PROMPT | Beneath this instruction is a listing. Transcribe from it only the stretch from the line with "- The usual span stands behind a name" through the line with "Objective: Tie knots", both end lines included, exactly as written.

::::::::::

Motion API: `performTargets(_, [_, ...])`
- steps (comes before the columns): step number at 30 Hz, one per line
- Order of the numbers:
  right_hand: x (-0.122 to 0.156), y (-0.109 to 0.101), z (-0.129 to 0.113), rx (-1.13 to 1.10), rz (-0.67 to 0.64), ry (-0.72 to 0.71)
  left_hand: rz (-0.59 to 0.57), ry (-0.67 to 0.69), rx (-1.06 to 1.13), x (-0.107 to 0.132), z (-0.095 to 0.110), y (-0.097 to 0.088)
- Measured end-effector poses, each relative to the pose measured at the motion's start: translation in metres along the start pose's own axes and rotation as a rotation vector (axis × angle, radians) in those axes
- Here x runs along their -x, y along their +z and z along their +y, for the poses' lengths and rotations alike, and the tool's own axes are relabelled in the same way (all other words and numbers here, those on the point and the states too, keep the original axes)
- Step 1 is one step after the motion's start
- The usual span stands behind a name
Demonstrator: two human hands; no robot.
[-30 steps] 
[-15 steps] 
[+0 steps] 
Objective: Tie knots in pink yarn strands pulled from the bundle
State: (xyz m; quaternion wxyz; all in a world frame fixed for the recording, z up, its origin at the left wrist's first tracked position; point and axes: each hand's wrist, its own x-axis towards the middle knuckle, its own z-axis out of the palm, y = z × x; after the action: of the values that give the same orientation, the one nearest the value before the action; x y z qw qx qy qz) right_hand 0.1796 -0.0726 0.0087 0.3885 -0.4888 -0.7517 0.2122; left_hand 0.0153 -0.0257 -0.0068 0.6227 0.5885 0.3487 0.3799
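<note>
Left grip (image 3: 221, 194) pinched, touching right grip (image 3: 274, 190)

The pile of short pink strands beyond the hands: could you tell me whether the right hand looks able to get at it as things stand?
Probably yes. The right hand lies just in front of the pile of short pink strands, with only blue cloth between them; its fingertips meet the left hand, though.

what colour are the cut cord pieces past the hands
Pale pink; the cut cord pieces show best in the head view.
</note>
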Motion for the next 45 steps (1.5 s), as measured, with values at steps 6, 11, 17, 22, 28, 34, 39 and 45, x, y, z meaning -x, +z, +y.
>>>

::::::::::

WRITTEN RESPONSE |
- The usual span stands behind a name
Demonstrator: two human hands; no robot.
[-30 steps] 
[-15 steps] 
[+0 steps] 
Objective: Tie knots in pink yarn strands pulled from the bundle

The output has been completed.